WHAT NEEDS TO BE DONE: Every line below should come back exactly as written, though the pictures stay out.

───── INFORMATION PROVIDED ─────

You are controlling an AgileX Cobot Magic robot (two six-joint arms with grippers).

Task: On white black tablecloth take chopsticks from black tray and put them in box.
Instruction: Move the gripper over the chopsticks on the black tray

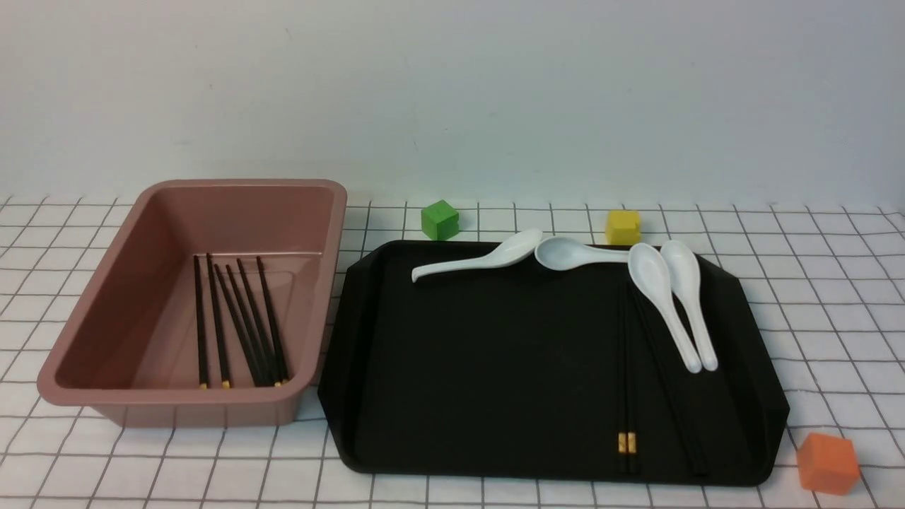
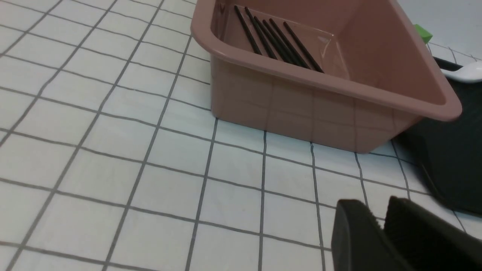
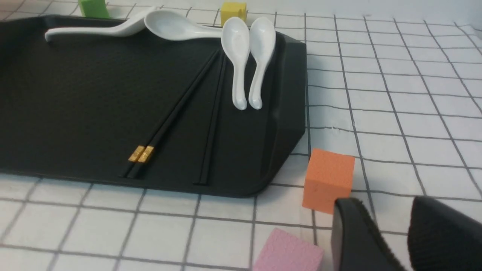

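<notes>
Neither gripper shows in the front view. The pink box stands on the left of the grid tablecloth and holds several black chopsticks. The black tray lies to its right. On the tray's right part lie a pair of gold-banded chopsticks and a single one, partly under white spoons. My left gripper is shut and empty, low over the cloth near the box's near corner. My right gripper is open and empty over the cloth beside the tray's near right corner.
Several white spoons lie along the tray's far edge. A green cube and a yellow cube sit behind the tray. An orange cube and a pink cube sit close to my right gripper.
</notes>
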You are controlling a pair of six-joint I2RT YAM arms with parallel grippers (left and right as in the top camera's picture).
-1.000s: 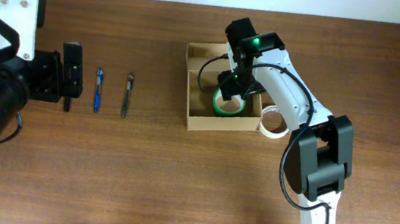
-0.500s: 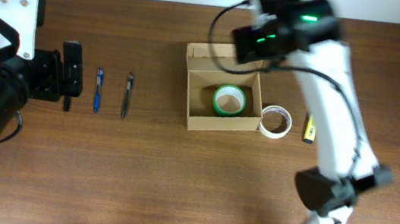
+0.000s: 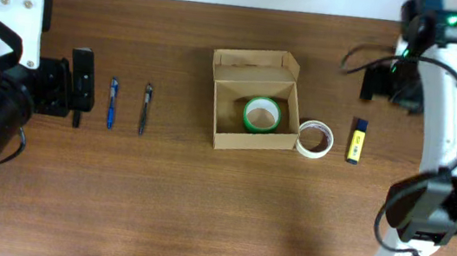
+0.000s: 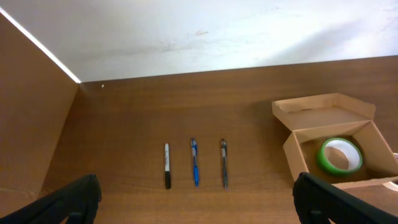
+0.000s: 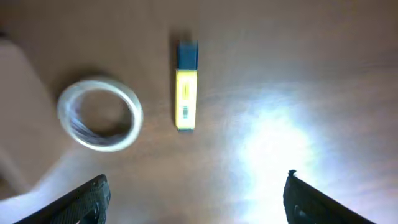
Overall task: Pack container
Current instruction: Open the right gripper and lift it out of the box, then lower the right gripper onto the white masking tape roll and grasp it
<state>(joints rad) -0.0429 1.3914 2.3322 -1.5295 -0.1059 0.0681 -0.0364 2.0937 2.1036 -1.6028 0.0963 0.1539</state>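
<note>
The container (image 3: 249, 141) is sitting open at mid-table, plain, with a green tape roll (image 3: 261, 115) lying flat inside. The right gripper (image 5: 198, 202), over the box's far edge half a second ago, is now hovering beyond a yellow marker (image 3: 355, 140), fingers spread and empty; the marker's print is too small to read. A clear tape roll (image 3: 313, 139) is lying just beside the box's right wall. The left gripper (image 4: 199, 202) is gaping empty, left of a blue pen (image 3: 113, 102) and a dark pen (image 3: 145, 107).

box (image 3: 228, 115) open up top, green tape (image 3: 261, 129) inside, white tape (image 3: 301, 140) touching its right wall, marker (image 3: 355, 141) beyond, pens (image 3: 144, 107) way left
</note>
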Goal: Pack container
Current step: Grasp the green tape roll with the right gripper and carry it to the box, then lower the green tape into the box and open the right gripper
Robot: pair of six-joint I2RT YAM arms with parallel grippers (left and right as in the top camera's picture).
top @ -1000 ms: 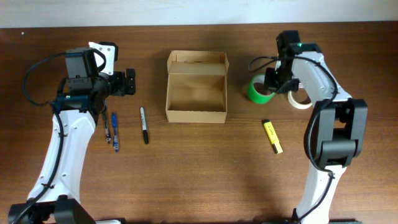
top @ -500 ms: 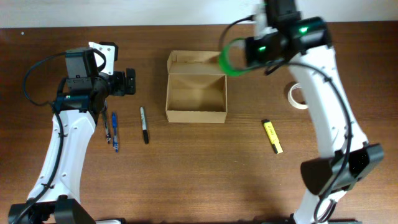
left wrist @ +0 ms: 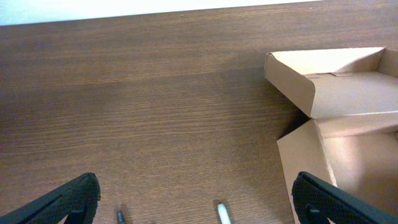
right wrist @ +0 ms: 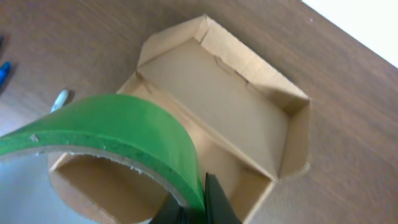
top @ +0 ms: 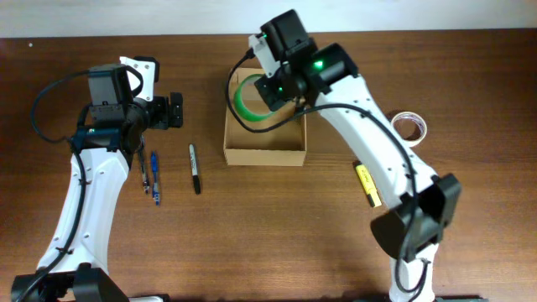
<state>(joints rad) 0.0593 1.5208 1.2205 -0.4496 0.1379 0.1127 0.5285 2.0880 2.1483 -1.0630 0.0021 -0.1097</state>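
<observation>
Tape roll (right wrist: 118, 121), green, pinched through its wall by the right fingers (right wrist: 216, 202), hangs over the open container (right wrist: 249, 106). Judged best: lower it level, inside the walls and clear of the rim, before letting go. Container: plain tan cardboard, flap lid folded back, mid-tabletop (top: 252, 235). Left fingers (left wrist: 68, 199): spread wide, empty.

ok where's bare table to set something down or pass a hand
Freest: the strip of table in front of the box, between black marker and yellow highlighter. A narrow lane separates marker and box. Crowded: blue pens beside the marker, and over the box, where the right gripper holds the green tape.
</observation>
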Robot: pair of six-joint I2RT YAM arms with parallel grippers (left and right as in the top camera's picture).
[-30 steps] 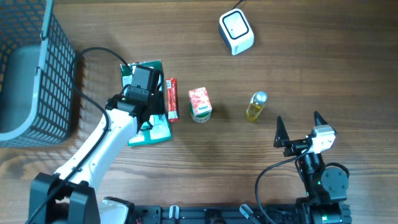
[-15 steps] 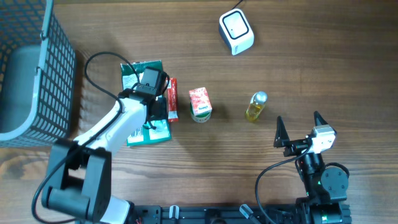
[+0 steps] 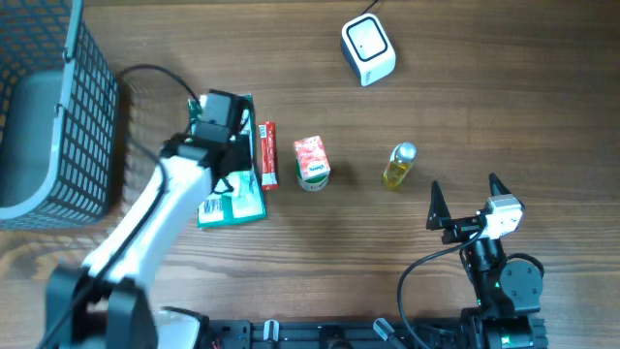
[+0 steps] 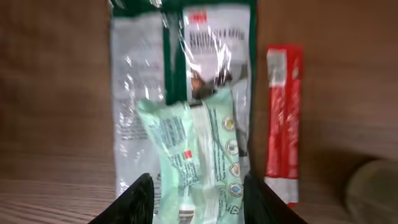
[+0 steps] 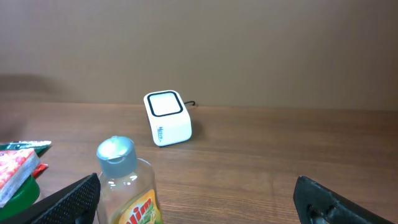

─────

EXERCISE RESULT:
You are controlling an AgileX Cobot Magic robot (two six-joint arms with grippers).

Task: On white black tablecloth take chopsticks from black tray and put them in box.
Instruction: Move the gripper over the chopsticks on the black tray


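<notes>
Neither gripper shows in the front view. The pink box stands on the left of the grid tablecloth and holds several black chopsticks. The black tray lies to its right. On the tray's right part lie a pair of gold-banded chopsticks and a single one, partly under white spoons. My left gripper is shut and empty, low over the cloth near the box's near corner. My right gripper is open and empty over the cloth beside the tray's near right corner.
Several white spoons lie along the tray's far edge. A green cube and a yellow cube sit behind the tray. An orange cube and a pink cube sit close to my right gripper.
</notes>
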You are controlling a pair of six-joint I2RT YAM arms with parallel grippers (left and right as in the top camera's picture).
-1.000s: 
-0.500s: 
+0.000s: 
+0.000s: 
+0.000s: 
Overall task: Pack container
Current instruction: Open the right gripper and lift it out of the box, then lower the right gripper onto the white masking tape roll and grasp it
<state>(joints rad) -0.0429 1.3914 2.3322 -1.5295 -0.1059 0.0681 -0.0364 2.0937 2.1036 -1.6028 0.0963 0.1539</state>
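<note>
The container (image 3: 249, 141) is sitting open at mid-table, plain, with a green tape roll (image 3: 261, 115) lying flat inside. The right gripper (image 5: 198, 202), over the box's far edge half a second ago, is now hovering beyond a yellow marker (image 3: 355, 140), fingers spread and empty; the marker's print is too small to read. A clear tape roll (image 3: 313, 139) is lying just beside the box's right wall. The left gripper (image 4: 199, 202) is gaping empty, left of a blue pen (image 3: 113, 102) and a dark pen (image 3: 145, 107).

box (image 3: 228, 115) open up top, green tape (image 3: 261, 129) inside, white tape (image 3: 301, 140) touching its right wall, marker (image 3: 355, 141) beyond, pens (image 3: 144, 107) way left
</note>
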Goal: Pack container
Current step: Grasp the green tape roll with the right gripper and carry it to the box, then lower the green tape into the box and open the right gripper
Robot: pair of six-joint I2RT YAM arms with parallel grippers (left and right as in the top camera's picture).
top @ -1000 ms: 
top @ -500 ms: 
left wrist @ +0 ms: 
right wrist @ +0 ms: 
top @ +0 ms: 
<state>(joints rad) 0.0593 1.5208 1.2205 -0.4496 0.1379 0.1127 0.5285 2.0880 2.1483 -1.0630 0.0021 -0.1097</state>
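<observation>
Tape roll (right wrist: 118, 121), green, pinched through its wall by the right fingers (right wrist: 216, 202), hangs over the open container (right wrist: 249, 106). Judged best: lower it level, inside the walls and clear of the rim, before letting go. Container: plain tan cardboard, flap lid folded back, mid-tabletop (top: 252, 235). Left fingers (left wrist: 68, 199): spread wide, empty.

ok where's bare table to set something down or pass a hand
Freest: the strip of table in front of the box, between black marker and yellow highlighter. A narrow lane separates marker and box. Crowded: blue pens beside the marker, and over the box, where the right gripper holds the green tape.
</observation>
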Robot: pair of six-joint I2RT YAM arms with parallel grippers (left and right as in the top camera's picture).
[-30 steps] 
[-15 steps] 
[+0 steps] 
[+0 steps] 
[+0 steps] 

No further output is expected.